Hymnes à la nuit

Friedrich Novalis
Où l'on voit que ce n'est pas en se tournant vers la lumière, comme dans le mythe de la caverne que l'âme est libérée, mais en accédant à la nuit.
Hymne III
Un jour que je versais amèrement des larmes, que défaite en douleur, mon espérance allait s'évanouir, — et j'étais solitaire, debout près de ce tertre aride qui, dans son lieu obscur et resserré, détenait l'être de ma vie — solitaire comme aucun solitaire n'avait jamais été -- oppressé d'une angoisse indicible, à bout de force, plus rien qu'un souffle de détresse... Comme alors je quêtais des yeux quelque secours, ne pouvant avancer ni reculer non plus, un immense regret me retenait à la vie qui fuyait, s'éteignait; — alors, du fond des bleus lointains, de ces hauteurs de ma félicité ancienne, vint un frisson crépusculaire, — et par un coup se rompit le lien natal : la chaîne de la lumière.
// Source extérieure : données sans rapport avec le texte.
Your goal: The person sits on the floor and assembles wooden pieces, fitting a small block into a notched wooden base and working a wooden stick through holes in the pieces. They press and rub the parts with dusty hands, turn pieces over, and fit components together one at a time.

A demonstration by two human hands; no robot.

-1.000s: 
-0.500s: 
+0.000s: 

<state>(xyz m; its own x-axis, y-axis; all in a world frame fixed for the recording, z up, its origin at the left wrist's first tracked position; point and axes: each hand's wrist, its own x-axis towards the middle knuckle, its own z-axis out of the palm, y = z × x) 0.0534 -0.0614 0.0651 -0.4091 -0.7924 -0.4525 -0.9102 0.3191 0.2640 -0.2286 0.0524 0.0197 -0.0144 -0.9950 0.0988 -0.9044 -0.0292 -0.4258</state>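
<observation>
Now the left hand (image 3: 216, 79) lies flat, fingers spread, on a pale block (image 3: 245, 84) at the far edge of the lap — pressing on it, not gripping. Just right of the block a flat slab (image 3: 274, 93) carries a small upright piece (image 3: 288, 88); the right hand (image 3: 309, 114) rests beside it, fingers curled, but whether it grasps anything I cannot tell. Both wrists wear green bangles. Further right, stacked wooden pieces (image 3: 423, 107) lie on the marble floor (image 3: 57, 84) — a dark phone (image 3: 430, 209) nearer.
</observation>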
Loin s'est enfuie la terrestre splendeur, et avec elle ma désolation : — le flot de la mélancolie est allé se résoudre en un nouveau, un insondable monde. O nocturne enthousiasme, toi le sommeil du ciel, tu m'emportas : — le site s'enlevait doucement en hauteur, et sur le paysage flottait mon esprit libéré de ses liens, né à nouveau. Le tertre n'était plus qu'un nuage de poussière, que transperçait mon regard pour contempler la radieuse transfiguration de la bien-aimée. L'éternité reposait en ses yeux — j'étreignis ses mains, et ce fut un étincellent, un indéfectible lien que nous firent les larmes. Les millénaires passaient au loin comme un orage. Et ce furent des larmes d'extase que je versai sur son épaule, au seuil de la vie nouvelle.
Ce fut là le premier, l'unique rêve, — et depuis lors, à jamais, je sens en moi une foi éternelle, immuable, en le ciel de la Nuit et sa lumière, la Bien-Aimée.